◆ Task details ◆
In the data below, find the line containing "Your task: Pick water", then set down that line and every later line up to and including the line containing "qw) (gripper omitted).", exactly.

Data extracted from a collection:
+++

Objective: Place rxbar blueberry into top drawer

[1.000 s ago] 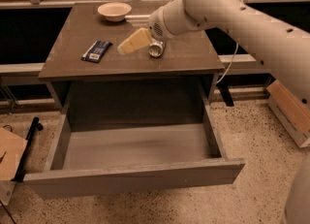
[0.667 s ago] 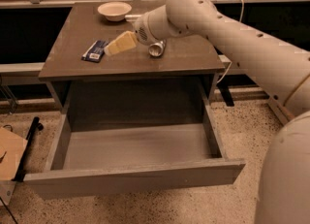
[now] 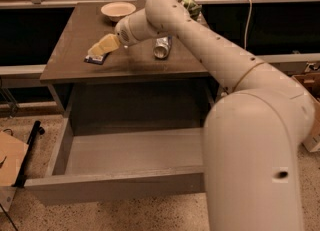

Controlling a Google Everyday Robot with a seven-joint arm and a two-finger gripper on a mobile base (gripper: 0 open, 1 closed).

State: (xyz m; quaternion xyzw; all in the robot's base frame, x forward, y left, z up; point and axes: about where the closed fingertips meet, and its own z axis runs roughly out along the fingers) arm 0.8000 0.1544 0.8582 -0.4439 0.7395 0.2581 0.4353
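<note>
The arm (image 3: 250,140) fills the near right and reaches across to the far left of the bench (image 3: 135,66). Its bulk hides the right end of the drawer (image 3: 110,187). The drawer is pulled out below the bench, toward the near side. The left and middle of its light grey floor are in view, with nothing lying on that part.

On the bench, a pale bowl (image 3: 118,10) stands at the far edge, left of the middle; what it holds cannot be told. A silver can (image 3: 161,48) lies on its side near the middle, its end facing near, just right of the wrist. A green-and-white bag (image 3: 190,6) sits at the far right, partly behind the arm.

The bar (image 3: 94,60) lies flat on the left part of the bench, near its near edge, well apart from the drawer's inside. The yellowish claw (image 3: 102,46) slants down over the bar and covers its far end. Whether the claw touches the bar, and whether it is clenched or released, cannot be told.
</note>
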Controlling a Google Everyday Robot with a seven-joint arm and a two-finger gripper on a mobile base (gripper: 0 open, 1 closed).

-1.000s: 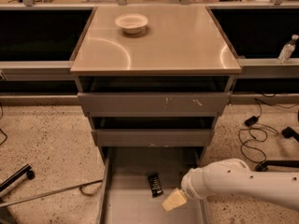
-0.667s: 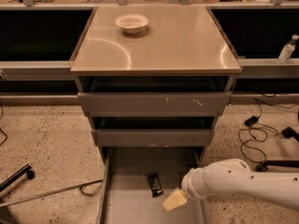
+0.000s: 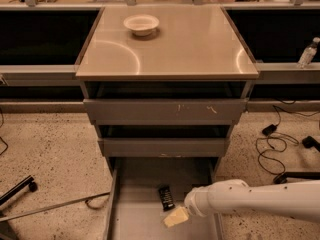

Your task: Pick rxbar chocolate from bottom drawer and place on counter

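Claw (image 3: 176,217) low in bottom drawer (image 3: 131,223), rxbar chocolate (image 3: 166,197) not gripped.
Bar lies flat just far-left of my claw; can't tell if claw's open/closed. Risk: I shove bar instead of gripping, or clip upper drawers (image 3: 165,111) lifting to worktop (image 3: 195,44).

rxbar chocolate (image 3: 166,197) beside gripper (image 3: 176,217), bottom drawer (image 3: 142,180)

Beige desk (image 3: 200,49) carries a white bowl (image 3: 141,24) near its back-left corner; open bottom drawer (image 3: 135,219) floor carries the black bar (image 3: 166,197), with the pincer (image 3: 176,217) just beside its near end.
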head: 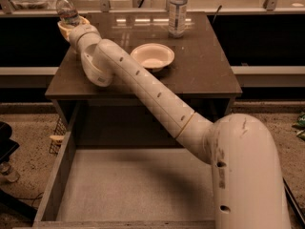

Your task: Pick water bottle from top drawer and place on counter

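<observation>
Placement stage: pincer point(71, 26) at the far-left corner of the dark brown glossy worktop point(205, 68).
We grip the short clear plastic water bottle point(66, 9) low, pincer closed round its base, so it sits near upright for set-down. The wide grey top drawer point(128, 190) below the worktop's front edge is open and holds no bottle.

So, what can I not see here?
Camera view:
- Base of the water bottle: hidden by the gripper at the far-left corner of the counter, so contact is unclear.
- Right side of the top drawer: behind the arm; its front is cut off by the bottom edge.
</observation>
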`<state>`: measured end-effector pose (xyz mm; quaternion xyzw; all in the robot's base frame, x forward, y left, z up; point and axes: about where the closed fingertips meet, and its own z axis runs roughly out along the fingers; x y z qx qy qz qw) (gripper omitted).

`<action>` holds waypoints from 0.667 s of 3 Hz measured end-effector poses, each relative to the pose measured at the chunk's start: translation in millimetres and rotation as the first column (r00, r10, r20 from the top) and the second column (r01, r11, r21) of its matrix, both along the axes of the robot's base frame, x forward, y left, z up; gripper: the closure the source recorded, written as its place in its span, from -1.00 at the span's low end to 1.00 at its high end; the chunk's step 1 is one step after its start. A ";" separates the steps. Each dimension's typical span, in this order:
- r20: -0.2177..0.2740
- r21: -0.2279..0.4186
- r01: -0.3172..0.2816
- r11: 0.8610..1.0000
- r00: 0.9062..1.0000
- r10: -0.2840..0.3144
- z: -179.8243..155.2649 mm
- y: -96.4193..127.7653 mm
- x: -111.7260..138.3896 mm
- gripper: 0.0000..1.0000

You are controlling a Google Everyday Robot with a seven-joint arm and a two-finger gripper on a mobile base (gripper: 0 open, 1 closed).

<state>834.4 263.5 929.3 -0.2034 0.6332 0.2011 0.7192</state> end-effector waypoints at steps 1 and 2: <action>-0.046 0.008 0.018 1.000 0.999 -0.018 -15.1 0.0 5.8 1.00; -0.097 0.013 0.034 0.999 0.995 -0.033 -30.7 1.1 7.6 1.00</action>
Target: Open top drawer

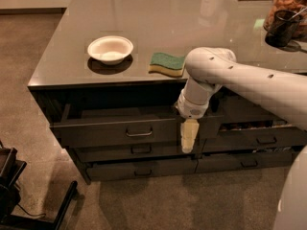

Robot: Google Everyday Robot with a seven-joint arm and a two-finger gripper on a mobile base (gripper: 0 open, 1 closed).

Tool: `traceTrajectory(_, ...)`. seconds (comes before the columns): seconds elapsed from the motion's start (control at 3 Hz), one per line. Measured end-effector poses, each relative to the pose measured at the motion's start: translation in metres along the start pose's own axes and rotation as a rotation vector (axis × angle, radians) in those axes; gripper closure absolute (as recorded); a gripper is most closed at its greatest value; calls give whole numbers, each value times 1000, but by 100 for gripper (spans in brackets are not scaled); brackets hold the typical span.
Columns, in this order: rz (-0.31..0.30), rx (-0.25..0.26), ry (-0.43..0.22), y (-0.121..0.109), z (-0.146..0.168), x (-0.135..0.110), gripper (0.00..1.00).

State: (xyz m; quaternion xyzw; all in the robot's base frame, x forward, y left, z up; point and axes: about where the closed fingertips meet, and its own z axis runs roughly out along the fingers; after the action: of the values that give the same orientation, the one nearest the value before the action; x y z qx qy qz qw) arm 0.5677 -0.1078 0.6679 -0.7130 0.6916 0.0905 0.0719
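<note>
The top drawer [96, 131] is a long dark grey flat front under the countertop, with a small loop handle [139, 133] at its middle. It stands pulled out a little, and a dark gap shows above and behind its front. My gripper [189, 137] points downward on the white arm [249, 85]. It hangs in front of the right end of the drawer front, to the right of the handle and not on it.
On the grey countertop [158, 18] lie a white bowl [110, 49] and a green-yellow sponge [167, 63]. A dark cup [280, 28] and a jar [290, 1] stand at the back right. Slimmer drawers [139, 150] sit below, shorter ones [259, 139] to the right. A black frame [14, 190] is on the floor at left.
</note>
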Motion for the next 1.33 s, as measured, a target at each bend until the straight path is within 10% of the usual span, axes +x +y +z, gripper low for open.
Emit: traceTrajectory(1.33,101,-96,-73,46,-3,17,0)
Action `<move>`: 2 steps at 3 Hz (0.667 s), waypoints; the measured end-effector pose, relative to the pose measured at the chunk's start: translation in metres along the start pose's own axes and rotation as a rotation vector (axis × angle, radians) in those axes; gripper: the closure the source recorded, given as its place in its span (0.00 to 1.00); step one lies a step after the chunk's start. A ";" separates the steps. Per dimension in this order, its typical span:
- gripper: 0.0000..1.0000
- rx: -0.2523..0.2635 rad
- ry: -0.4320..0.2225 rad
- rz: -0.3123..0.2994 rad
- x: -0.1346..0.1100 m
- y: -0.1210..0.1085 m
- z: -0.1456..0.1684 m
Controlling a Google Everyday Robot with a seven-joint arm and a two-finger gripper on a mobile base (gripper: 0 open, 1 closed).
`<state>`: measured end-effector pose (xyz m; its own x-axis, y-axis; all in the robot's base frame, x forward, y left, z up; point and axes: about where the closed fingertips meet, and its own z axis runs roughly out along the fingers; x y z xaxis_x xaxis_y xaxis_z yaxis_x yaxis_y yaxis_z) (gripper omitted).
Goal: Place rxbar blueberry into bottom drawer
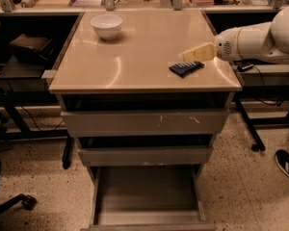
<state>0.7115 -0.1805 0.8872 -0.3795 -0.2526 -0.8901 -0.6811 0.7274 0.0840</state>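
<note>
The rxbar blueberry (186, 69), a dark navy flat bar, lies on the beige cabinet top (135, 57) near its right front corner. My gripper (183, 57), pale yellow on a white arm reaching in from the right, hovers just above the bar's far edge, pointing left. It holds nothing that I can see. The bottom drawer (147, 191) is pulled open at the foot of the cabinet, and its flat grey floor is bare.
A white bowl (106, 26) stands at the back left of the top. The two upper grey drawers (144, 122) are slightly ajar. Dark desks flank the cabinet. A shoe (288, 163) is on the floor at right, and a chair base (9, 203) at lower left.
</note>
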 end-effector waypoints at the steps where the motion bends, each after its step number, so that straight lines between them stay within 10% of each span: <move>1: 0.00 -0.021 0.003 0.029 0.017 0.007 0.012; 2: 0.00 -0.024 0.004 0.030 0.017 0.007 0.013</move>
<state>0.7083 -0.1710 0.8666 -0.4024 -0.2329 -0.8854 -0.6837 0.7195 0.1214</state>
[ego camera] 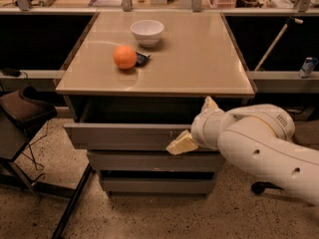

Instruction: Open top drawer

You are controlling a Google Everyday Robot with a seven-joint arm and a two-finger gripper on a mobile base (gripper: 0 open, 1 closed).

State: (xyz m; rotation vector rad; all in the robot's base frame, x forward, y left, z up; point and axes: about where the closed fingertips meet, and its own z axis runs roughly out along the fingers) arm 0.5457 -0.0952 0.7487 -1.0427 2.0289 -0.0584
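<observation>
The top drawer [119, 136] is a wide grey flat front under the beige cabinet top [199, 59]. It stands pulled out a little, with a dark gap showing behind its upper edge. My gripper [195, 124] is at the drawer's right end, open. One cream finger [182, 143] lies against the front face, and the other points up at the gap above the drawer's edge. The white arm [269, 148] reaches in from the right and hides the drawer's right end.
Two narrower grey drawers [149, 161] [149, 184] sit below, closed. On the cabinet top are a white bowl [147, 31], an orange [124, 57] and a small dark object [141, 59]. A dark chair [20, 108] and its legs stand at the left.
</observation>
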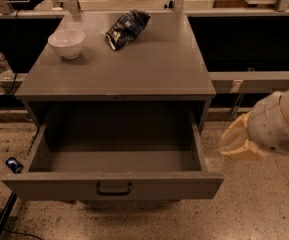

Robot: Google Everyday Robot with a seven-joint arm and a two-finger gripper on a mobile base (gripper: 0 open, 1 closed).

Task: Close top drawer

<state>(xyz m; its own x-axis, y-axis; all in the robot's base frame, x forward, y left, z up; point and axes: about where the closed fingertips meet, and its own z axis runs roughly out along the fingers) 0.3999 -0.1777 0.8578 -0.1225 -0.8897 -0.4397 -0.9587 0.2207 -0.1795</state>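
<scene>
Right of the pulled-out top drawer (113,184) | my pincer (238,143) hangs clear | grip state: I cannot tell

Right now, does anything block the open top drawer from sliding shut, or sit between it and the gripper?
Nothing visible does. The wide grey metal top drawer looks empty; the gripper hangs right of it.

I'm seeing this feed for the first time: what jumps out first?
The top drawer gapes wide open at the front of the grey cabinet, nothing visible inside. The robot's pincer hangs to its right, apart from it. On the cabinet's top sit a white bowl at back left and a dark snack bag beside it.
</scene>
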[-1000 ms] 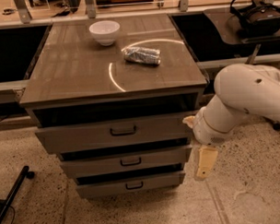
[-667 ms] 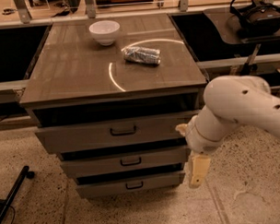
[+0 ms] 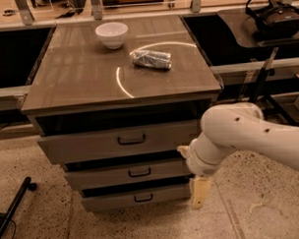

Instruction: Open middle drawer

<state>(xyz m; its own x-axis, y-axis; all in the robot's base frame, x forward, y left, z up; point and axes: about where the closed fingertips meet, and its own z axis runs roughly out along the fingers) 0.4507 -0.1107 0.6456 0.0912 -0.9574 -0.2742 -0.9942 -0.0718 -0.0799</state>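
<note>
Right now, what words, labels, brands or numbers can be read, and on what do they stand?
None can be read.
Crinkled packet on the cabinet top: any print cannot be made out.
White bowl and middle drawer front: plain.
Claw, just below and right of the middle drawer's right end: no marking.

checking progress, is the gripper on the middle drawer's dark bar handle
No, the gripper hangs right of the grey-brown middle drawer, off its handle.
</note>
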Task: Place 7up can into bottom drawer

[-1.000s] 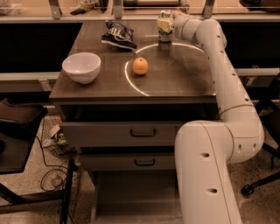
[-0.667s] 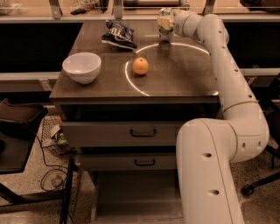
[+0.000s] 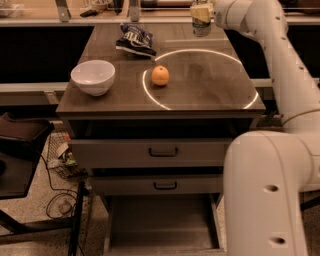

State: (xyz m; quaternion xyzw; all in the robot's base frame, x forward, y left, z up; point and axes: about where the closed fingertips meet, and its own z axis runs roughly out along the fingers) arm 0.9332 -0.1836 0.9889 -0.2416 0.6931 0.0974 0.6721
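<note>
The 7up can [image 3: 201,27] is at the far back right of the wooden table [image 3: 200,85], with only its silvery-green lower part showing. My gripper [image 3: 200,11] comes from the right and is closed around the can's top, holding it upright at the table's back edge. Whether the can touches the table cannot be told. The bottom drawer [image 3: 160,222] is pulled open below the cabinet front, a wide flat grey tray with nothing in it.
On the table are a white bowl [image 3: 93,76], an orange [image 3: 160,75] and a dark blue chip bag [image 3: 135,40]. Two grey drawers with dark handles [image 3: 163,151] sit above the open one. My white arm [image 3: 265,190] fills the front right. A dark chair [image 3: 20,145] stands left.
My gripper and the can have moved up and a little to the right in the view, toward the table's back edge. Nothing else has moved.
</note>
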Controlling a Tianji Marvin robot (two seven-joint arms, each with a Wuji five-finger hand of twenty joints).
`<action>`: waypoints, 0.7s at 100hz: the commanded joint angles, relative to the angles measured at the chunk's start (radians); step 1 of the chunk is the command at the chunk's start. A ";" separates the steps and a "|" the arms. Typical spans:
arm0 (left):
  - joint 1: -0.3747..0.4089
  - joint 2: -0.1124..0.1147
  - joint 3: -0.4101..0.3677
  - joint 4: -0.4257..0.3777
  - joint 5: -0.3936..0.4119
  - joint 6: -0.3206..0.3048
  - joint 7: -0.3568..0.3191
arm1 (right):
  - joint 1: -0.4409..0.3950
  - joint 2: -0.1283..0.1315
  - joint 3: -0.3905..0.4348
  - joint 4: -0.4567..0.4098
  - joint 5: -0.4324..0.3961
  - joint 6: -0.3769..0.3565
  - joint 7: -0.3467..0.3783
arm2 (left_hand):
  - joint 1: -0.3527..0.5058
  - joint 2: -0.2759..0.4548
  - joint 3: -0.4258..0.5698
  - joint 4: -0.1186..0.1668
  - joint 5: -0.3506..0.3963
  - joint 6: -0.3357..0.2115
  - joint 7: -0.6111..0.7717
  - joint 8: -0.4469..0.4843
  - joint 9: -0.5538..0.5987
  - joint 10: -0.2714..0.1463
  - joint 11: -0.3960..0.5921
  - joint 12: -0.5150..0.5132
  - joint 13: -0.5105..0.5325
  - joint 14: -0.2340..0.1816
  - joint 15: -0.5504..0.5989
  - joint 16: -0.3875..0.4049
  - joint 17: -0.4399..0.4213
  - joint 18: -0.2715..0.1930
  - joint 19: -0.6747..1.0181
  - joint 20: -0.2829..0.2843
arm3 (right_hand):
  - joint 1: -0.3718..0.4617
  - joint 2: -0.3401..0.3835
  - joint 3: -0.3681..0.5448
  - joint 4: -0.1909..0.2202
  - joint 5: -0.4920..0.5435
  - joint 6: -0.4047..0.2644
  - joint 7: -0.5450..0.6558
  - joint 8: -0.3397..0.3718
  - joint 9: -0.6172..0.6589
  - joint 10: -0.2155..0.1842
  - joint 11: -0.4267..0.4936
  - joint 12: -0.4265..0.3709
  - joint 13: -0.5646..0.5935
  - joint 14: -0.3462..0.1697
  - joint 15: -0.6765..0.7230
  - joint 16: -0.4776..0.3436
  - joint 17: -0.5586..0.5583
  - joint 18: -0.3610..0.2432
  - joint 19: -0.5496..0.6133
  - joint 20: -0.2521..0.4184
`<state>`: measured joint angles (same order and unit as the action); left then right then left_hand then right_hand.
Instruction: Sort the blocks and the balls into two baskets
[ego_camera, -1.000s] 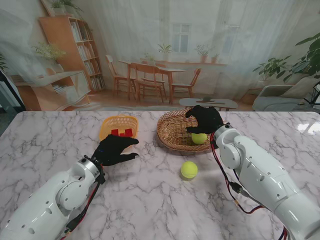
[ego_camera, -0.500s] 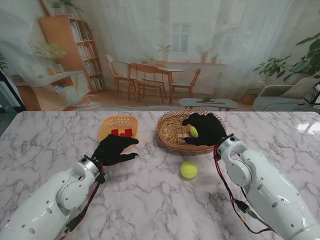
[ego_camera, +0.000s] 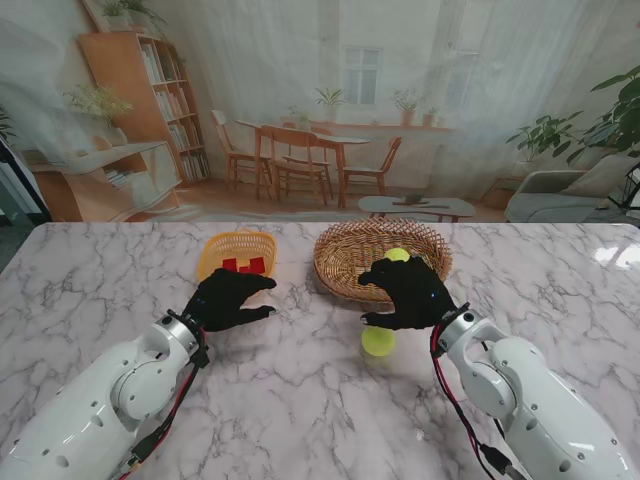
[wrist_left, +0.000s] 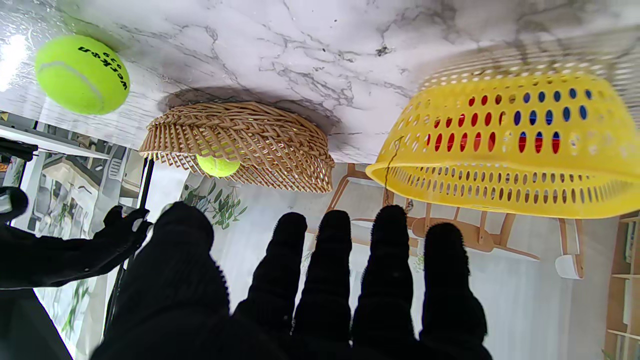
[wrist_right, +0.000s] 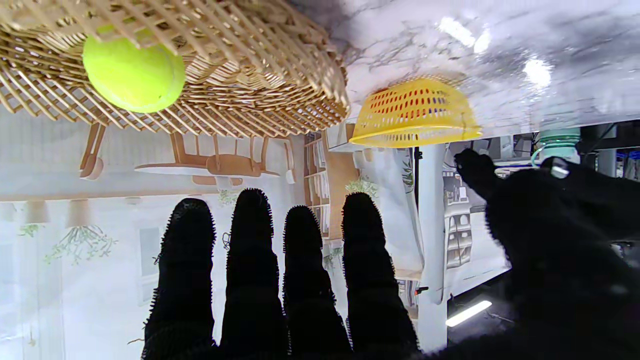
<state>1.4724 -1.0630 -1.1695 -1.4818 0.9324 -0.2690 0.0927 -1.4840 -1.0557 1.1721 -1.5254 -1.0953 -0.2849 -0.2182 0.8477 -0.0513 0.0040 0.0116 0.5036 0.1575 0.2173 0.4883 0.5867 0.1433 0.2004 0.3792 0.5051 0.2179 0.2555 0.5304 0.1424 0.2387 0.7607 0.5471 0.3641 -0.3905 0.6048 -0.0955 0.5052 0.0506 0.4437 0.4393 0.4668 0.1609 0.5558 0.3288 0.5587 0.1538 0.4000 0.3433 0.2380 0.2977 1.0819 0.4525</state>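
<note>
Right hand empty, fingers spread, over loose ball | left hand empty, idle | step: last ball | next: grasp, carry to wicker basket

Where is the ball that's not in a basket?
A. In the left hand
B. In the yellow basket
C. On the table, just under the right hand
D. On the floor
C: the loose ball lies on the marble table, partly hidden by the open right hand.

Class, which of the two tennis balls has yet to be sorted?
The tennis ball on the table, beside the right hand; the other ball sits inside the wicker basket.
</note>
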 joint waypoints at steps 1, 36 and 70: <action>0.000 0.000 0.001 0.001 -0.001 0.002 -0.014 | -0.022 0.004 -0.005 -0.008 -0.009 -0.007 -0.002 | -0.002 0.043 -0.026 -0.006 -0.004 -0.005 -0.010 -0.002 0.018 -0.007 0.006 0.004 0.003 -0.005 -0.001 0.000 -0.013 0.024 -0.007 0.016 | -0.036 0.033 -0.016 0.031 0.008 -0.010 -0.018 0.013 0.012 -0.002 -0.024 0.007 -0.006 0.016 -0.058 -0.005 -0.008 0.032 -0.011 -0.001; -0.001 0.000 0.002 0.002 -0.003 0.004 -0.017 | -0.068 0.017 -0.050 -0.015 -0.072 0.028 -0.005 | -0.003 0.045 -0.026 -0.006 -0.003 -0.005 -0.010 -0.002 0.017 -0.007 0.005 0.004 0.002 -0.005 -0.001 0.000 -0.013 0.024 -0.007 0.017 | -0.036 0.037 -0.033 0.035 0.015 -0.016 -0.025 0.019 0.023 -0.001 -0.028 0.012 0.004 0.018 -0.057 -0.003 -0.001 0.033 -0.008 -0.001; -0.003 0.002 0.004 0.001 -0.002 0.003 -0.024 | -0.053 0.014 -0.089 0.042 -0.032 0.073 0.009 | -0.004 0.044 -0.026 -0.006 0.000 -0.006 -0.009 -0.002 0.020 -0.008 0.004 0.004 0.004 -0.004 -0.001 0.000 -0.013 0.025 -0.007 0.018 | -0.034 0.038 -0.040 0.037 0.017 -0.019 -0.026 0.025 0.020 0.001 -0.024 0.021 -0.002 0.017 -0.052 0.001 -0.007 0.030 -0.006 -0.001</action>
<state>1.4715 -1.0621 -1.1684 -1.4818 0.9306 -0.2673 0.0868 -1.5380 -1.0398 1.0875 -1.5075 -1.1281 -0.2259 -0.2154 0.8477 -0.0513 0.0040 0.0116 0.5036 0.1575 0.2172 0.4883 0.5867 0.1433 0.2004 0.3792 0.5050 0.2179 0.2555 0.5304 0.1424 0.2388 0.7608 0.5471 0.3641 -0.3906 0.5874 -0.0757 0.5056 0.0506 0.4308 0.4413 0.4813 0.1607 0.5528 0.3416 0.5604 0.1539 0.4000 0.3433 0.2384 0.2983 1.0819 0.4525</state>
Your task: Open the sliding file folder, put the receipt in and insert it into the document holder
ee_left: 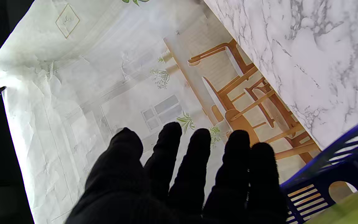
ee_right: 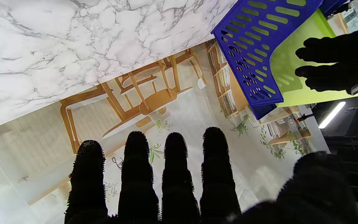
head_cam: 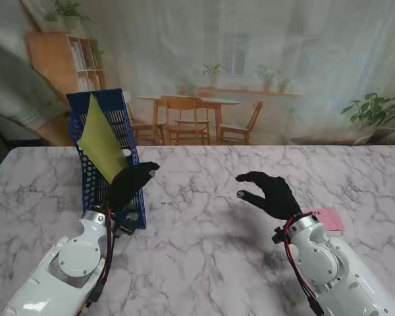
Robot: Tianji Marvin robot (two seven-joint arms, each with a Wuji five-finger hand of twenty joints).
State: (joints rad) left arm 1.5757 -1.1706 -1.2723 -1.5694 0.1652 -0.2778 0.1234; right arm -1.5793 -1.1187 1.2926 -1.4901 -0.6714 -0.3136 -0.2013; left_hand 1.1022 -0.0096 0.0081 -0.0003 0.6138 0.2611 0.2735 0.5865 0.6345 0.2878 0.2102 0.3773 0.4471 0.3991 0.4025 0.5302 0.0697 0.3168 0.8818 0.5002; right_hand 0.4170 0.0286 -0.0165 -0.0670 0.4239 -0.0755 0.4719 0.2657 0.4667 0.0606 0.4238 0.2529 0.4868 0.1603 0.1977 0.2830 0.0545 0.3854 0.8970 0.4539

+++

◆ Result ◆
Your task: Pick water bottle from top drawer and place on counter

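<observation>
Placement stage: pincer point(71, 26) at the far-left corner of the dark brown glossy worktop point(205, 68).
We grip the short clear plastic water bottle point(66, 9) low, pincer closed round its base, so it sits near upright for set-down. The wide grey top drawer point(128, 190) below the worktop's front edge is open and holds no bottle.

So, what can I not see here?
Camera view:
- Base of the water bottle: hidden by the gripper at the far-left corner of the counter, so contact is unclear.
- Right side of the top drawer: behind the arm; its front is cut off by the bottom edge.
</observation>
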`<state>`: measured end-effector pose (xyz mm; quaternion xyzw; all in the robot's base frame, x forward, y left, z up; point and axes: about where the closed fingertips meet, and its own z axis runs roughly out along the fingers; x y z qx qy qz qw) (gripper omitted).

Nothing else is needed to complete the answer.